[DATASET EXTRACT]:
☆ ☆ ☆ ☆ ☆ ☆ ☆

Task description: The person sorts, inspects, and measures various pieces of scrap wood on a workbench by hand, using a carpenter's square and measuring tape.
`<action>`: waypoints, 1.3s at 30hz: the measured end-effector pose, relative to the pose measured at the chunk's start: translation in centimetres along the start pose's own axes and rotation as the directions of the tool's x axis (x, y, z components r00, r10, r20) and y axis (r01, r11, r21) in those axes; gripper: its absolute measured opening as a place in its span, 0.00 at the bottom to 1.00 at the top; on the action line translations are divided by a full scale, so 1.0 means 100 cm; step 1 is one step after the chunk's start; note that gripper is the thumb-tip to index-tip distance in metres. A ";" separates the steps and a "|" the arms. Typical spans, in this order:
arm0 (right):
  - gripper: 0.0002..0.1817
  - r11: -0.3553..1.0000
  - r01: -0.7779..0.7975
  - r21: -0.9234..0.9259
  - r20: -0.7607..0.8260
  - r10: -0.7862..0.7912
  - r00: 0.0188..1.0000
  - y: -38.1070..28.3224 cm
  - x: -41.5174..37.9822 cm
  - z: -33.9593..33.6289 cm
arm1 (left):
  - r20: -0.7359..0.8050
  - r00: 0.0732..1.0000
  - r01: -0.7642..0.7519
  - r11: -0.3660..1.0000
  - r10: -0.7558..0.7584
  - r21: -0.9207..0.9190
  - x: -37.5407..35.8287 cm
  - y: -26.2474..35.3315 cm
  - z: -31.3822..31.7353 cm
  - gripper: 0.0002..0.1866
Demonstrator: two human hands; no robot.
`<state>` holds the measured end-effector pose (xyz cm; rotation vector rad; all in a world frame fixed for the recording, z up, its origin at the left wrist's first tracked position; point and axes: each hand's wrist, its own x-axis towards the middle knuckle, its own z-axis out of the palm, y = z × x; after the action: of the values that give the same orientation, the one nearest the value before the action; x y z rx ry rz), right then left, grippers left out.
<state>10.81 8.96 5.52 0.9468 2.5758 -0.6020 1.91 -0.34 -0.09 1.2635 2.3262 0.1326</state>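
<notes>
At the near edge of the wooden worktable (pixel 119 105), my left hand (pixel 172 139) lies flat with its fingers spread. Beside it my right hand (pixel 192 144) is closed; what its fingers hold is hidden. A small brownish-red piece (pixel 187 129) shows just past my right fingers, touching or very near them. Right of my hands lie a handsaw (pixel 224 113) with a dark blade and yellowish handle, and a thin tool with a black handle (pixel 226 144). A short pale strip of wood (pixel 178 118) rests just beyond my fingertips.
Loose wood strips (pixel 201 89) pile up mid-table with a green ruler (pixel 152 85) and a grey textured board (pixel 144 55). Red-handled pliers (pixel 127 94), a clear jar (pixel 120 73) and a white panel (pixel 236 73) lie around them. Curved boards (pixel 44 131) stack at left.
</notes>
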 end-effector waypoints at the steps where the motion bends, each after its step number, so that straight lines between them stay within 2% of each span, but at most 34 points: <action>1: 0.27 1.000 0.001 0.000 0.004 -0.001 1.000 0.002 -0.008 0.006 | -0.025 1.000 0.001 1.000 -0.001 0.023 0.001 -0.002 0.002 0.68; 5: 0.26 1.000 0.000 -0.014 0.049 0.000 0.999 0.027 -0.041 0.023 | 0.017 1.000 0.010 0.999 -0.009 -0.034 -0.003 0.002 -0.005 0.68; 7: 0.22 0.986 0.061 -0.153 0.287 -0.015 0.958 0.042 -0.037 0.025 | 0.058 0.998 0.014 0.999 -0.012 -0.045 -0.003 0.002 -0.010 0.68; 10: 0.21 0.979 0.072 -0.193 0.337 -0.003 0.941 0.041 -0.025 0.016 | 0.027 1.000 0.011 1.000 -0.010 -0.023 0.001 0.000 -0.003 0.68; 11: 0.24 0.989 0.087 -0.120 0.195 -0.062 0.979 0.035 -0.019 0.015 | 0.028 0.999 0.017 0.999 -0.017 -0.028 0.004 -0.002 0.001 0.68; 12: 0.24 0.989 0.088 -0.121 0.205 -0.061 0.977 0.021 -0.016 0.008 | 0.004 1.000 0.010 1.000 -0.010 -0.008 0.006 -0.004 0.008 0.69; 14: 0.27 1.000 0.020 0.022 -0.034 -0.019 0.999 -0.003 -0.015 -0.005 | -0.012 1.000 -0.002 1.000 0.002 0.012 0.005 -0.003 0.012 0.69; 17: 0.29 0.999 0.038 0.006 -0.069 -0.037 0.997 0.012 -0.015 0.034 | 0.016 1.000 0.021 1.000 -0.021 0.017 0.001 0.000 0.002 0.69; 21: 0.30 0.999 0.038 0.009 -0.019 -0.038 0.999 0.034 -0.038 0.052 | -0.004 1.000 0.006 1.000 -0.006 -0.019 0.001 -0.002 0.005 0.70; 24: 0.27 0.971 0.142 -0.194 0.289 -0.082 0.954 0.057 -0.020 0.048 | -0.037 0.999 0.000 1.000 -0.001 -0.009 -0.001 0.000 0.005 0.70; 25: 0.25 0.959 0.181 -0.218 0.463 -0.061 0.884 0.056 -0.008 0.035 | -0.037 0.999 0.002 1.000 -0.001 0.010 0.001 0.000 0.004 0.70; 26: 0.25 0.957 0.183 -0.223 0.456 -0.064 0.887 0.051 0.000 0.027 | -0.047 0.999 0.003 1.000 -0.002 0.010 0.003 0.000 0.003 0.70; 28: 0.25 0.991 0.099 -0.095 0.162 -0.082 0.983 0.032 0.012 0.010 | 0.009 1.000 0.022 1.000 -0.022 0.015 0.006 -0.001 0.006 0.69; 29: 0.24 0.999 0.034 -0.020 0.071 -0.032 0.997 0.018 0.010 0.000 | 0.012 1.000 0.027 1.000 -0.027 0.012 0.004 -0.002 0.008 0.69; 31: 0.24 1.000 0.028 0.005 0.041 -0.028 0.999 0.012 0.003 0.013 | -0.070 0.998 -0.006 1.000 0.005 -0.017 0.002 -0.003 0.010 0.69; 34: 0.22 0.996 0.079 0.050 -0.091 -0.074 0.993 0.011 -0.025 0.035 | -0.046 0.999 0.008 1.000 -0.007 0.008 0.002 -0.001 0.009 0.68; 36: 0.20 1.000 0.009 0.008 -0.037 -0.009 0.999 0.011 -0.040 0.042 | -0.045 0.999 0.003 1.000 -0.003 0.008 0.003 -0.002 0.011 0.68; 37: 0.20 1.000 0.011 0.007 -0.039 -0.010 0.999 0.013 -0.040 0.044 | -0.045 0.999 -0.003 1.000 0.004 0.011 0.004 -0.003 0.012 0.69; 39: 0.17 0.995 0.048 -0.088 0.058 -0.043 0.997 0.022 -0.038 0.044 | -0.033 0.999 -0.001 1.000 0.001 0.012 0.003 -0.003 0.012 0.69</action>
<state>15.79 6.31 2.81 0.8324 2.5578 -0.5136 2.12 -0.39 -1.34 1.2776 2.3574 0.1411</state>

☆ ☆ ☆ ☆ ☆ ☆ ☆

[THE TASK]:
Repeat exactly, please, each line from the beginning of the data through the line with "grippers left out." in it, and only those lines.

[PROBLEM SOLUTION]:
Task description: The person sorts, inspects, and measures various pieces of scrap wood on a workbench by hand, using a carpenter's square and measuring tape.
`<action>`: waypoints, 1.3s at 30hz: the measured end-effector pose, relative to the pose measured at the chunk's start: translation in centimetres along the start pose's own axes and rotation as the directions of the tool's x axis (x, y, z components r00, r10, r20) and y axis (r01, r11, r21) in those axes; gripper: its absolute measured opening as a place in its span, 0.00 at the bottom to 1.00 at the top; on the action line translations are divided by a full scale, so 1.0 means 100 cm; step 1 is one step after the chunk's start; note that gripper is the thumb-tip to index-tip distance in metres. A ";" separates the steps and a "|" the arms. Typical spans, in this order:
arm0 (right):
  - gripper: 0.0002..0.1817
  - r11: -0.3553..1.0000
  - r01: -0.7779..0.7975
  - r21: -0.9234..0.9259
  - r20: -0.7607..0.8260
  - r10: -0.7862..0.7912
  - r00: 0.0188..1.0000
  - y: -38.1070..28.3224 cm
  - x: -41.5174..37.9822 cm
  - z: -33.9593..33.6289 cm
arm1 (left):
  - r20: -0.7359..0.8050
  - r00: 0.0732..1.0000
  - r01: -0.7642..0.7519
  - r11: -0.3660..1.0000
  - r10: -0.7558..0.7584
  - r21: -0.9207..0.9190
  - x: -37.5407..35.8287 cm
  - y: -26.2474..35.3315 cm
  - z: -31.3822..31.7353 cm
  - gripper: 0.0002..0.1866
Demonstrator: two human hands; no robot.
`<state>` holds the measured end-effector pose (xyz cm; rotation vector rad; all in a world frame fixed for the recording, z up, its origin at the left wrist's first tracked position; point and axes: each hand's wrist, its own x-axis towards the middle knuckle, its own z-axis out of the palm, y = z × x; after the action: of the values that give the same orientation, the one nearest the value before the action; x y z rx ry rz), right then left, grippers left out.

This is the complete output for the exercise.